Et les ennemis du peuple savent bien qu’il est hautement stratégique de diviser pour régner. Et tous les sujets législatifs sont parfaits pour nous conduire à nous entre-déchirer. À nous de les repérer et de les éviter.

À vous de décider, librement, de votre rôle personnel dans la survie de votre Cité.
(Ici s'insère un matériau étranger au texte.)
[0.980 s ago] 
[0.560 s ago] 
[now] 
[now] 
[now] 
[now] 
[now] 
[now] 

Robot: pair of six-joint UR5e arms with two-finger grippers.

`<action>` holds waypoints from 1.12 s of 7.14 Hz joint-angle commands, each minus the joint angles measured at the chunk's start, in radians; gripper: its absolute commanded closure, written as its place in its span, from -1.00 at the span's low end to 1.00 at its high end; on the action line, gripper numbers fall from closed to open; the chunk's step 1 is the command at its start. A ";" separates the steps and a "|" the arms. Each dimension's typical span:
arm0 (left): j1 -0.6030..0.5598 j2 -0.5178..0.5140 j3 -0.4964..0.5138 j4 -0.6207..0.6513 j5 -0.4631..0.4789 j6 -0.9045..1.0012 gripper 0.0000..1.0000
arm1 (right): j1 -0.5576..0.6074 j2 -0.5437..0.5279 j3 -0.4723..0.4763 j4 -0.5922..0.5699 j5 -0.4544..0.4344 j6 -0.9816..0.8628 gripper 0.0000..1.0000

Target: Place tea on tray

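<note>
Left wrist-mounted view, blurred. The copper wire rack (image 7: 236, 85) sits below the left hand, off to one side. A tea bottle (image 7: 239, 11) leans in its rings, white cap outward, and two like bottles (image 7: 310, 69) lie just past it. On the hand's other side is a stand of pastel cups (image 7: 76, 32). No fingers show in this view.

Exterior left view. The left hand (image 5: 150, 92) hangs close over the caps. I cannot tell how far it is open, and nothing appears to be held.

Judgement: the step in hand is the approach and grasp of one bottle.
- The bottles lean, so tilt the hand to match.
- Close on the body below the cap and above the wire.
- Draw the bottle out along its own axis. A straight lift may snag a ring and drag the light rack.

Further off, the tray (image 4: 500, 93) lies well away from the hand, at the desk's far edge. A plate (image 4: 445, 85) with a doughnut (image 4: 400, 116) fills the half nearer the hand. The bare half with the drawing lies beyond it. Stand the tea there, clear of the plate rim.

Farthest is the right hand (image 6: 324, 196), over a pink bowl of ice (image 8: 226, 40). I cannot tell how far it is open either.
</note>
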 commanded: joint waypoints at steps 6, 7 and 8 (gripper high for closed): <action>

Merci pour tous vos gentils messages, vous me donnez ma force.
Mais n’oubliez pas d’apprendre à constituer 🙂 Vous ne pouvez pas mieux m’aider qu’en devenant, vous aussi, constituant.

Bien amicalement.

Étienne.

PS : n’oubliez pas d’essayer l’outil formidable que Tristan Matrixien nous a programmé pour organiser nos ateliers, c’est une merveille : http://jecrislaconstitution.fr/

PPS : [Ne ratez pas ça] J’avais publié en 2011 un chapitre formidable du livre important de Christopher Lasch dont parle Coralie : « L’ART PERDU DE LA CONTROVERSE » :

Chavez défend son peuple contre les banques ! ce qui me fait penser au populisme défendu par Christopher LASCH

http://etienne.chouard.free.fr/Europe/forum/index.php?2011/02/07/115-chavez-defend-son-peuple-contre-les-banques

PPPS : « Il convient de dissocier les idées, avant et afin d’associer les cœurs. »
Jean Grenier, Essai sur l’esprit d’orthodoxie (1938). [Formidable réflexion contre l’esprit de parti.]